所有考生立刻自觉排好队,挨个检查进场。撩衣服,撩帽子,上下摸个遍,严格程度比高考不差。
薛家人集体啧啧两声“辛苦安子了。”
林文远不知从哪个角落钻出来,冲薛家人打招呼。见如意目光一直落在不远处被搜身的王晏之身上,眉头微微蹙起,忍不住出声安慰“如意别担心,就算周兄这次没考好,明年还是有机会的。”
薛如意掰开他,目光还是直直的盯着不远处,蹙眉道“怎么搜身还要摸臀部”
林文远眸光暗了暗。
薛忠山宽慰女儿“这很正常,当年你爹鞋底都翻给他们看了。”
县衙的大门关闭,县令、县丞、教谕带领所有考生拜完圣人,宋教谕宣读考试规矩后,县试正式开始。
县试要考四场,第一天考帖经,类似于现代的填空题和默写。
王晏之进去写了个名字,就开始趴在考桌上休息,午后起来喝了点水,吃了点东西又开始睡,睡得不尽兴,干脆躺倒里面的小榻睡。

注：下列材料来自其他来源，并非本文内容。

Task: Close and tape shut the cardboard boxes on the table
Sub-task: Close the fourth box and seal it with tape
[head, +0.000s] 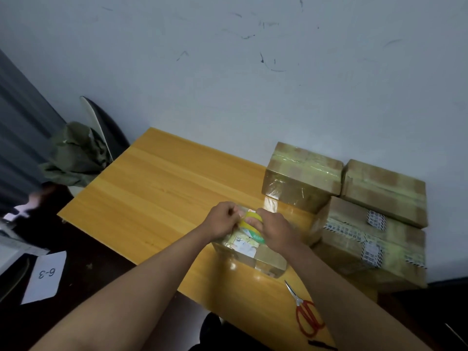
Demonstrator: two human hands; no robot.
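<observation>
A: Two hands meet over the small box (249, 249), which sits on the table (152, 188) just left of the stack (354, 211) of taped boxes.

B: Grips?

A: The right hand (274, 230) curls round the tape roll (250, 224), hiding most of it. The left hand (221, 220) pinches at the roll's edge; the tape end itself is too blurred to make out.

B: Anything else?

A: Scissors (305, 311) lie below the stack, near the table's front edge. The box's labels are unreadable.
</observation>
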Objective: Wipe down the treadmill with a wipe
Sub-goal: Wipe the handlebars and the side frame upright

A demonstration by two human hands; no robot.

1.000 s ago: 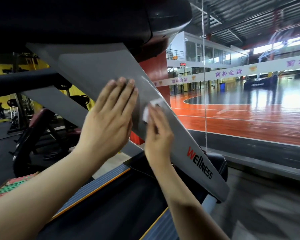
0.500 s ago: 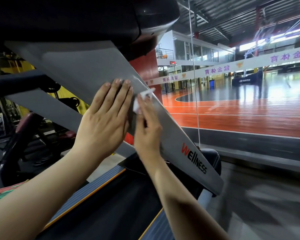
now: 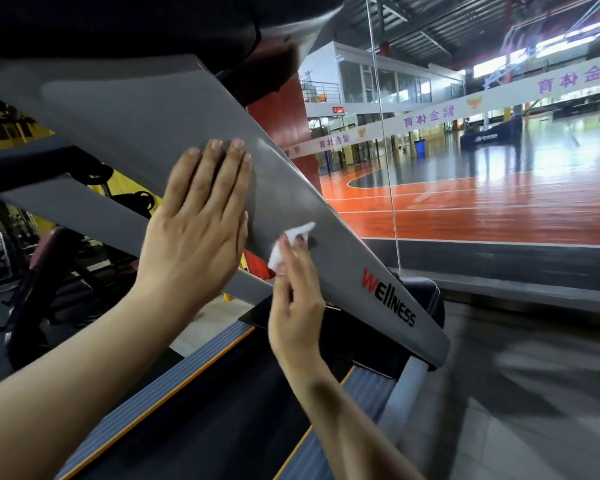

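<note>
treadmill (image 3: 187, 109) fills the left of the view, its grey slanted support arm running from 11 o'clock down to 4 o'clock, with "wellness" lettering (image 3: 388, 296) near its lower end. left hand (image 3: 196, 220) lies flat on the arm, fingers straight and together, pointing toward 12 o'clock. just beside it at 4 o'clock, the right hand (image 3: 297, 296) presses a small crumpled white wipe (image 3: 288, 245) against the arm, fingers pinching it. dark belt (image 3: 201, 417) with an orange edge stripe lies below the forearms. a glass wall (image 3: 499, 161) at 2 o'clock shows an orange basketball court (image 3: 482, 209) beyond.
</note>
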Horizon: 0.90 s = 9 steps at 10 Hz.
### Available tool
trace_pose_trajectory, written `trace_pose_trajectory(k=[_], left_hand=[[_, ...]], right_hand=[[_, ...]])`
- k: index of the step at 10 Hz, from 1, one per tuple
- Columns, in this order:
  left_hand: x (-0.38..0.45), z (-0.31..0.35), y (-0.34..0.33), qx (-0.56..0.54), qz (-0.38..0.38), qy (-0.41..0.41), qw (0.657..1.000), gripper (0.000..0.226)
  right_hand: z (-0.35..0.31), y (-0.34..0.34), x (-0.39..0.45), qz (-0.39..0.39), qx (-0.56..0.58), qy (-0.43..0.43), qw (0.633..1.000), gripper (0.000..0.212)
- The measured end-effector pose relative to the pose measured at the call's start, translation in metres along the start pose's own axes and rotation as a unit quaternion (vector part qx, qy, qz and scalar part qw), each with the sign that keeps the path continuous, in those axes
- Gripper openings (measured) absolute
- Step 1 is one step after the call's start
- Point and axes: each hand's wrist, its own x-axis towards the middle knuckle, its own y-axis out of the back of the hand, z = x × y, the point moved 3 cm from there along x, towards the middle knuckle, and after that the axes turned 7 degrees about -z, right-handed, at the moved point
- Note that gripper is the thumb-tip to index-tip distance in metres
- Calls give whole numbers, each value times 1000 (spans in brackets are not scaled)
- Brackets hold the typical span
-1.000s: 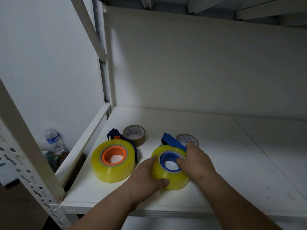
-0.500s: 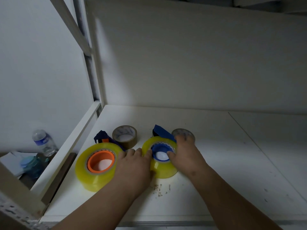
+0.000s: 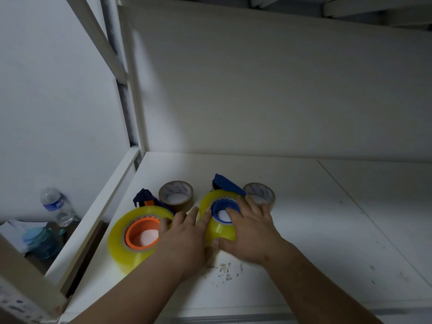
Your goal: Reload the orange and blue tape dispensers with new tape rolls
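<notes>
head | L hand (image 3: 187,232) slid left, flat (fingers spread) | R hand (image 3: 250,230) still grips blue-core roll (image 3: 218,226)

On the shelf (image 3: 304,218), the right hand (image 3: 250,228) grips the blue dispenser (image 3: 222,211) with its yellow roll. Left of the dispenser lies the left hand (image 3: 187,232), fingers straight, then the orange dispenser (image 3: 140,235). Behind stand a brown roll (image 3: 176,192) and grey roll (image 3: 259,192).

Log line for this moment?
both hands on blue dispenser roll | right hand over hub | left hand beside | orange dispenser loaded
</notes>
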Motion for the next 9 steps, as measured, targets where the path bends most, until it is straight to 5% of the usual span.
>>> trace_pose_trajectory(k=[3,9], left_hand=[[-23,-25,7,-99,63,-23,993,77],[-61,-56,5,-95,49,-1,994,73]], right_hand=[[-25,-3,-8,-1,11,-28,1000,76],[-63,17,-44,41,84,-66,993,63]])
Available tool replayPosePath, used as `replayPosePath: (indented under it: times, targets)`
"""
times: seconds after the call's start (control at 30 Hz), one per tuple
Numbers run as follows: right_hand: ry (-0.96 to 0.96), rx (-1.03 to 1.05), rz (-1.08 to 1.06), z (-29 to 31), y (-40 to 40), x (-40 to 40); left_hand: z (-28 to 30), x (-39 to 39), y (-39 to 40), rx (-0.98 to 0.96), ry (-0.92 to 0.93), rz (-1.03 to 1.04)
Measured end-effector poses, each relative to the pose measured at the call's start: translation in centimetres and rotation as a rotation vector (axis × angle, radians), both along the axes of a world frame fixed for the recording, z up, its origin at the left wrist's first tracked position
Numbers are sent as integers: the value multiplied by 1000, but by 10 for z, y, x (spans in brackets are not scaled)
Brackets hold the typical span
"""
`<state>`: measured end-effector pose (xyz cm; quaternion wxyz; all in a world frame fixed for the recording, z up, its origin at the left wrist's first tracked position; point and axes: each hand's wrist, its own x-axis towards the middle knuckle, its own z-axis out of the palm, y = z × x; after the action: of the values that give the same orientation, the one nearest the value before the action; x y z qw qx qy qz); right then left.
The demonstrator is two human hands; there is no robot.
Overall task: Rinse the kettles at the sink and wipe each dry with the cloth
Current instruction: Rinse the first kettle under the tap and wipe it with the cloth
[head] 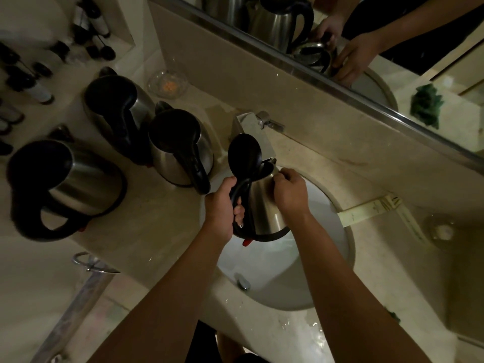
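Observation:
A steel kettle [264, 205] with a black handle and its black lid flipped open hangs over the white sink [327, 231], its mouth under the chrome tap [251, 124]. My left hand [222, 203] grips its handle. My right hand [289, 191] presses on the kettle's body near the rim. Three more steel kettles stand on the counter to the left: one [180, 150] close to the sink, one [120, 106] behind it, one [65, 184] at the far left. No cloth shows on the counter; a green bundle [425, 106] appears only in the mirror.
A mirror [340, 35] runs along the wall behind the tap. Small dark bottles [28, 82] crowd the far left of the counter, beside a glass dish [167, 83]. A paper strip [374, 208] and a clear glass [440, 230] lie right of the sink. A metal towel rail [86, 279] hangs below the counter.

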<state>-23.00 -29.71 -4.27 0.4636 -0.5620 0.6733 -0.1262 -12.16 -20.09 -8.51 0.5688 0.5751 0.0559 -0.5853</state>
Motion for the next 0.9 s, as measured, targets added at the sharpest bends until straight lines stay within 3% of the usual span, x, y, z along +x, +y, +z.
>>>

对面的沈修奋笔疾书,时不时抬头看王晏之两眼,心里鄙夷至极呵呵,就睡吧,睡不死你。
巡查的沈县令凑过去看了两眼他空白的卷面,嗤笑出声扭头走了。只有宋教谕急得像是热锅上的蚂蚁,都想上手去揪他了。
要收卷的前一个时辰,睡饱的王晏之堪堪醒来,伸了伸懒腰端坐到考桌前,开始执笔考试,等到考官把卷子收上去的前一刻王晏之恰好停笔。

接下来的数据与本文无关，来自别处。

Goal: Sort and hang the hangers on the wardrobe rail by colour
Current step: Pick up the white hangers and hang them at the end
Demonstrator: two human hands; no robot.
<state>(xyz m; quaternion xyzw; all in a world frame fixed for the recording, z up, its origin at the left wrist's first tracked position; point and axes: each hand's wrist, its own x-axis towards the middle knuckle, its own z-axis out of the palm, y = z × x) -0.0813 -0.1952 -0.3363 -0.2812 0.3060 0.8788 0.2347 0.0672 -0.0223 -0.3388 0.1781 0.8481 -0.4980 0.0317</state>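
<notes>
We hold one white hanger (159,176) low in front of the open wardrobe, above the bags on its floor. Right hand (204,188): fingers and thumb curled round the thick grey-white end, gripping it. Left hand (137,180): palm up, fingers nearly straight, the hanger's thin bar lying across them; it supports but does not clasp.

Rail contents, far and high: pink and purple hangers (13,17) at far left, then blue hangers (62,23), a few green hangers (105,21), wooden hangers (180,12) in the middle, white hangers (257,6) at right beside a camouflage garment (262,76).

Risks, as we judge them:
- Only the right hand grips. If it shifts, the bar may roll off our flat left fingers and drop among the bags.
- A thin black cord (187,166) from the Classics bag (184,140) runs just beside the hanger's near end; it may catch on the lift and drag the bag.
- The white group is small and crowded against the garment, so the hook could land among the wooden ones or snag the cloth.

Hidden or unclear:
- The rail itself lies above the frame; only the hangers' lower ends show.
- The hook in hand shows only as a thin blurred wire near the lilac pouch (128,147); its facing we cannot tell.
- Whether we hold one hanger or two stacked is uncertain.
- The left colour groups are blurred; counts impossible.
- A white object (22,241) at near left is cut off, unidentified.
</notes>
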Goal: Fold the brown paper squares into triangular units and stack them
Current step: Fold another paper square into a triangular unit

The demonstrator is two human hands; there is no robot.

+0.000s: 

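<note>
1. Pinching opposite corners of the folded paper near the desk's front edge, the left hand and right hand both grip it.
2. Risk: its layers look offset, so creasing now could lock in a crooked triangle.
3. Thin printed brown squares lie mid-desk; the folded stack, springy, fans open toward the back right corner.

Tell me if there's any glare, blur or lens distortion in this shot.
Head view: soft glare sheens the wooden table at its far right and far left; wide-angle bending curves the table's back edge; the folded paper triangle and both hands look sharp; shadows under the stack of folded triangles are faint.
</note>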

第二天考墨义,主要是围绕经义及注释出的简单问题,通常会截取四书五经中的篇章和句子要求对答注释。
王晏之上半场答了一个时辰又开始睡觉,这下是直接睡到考官收卷都没醒。
第三场,第四场都是如此,沈修越看越高兴,觉得这人铁定落榜。坐在上首监考的沈县令侧头朝宋教谕调笑道“时常听你夸周安此人,今日一瞧不过尔尔。”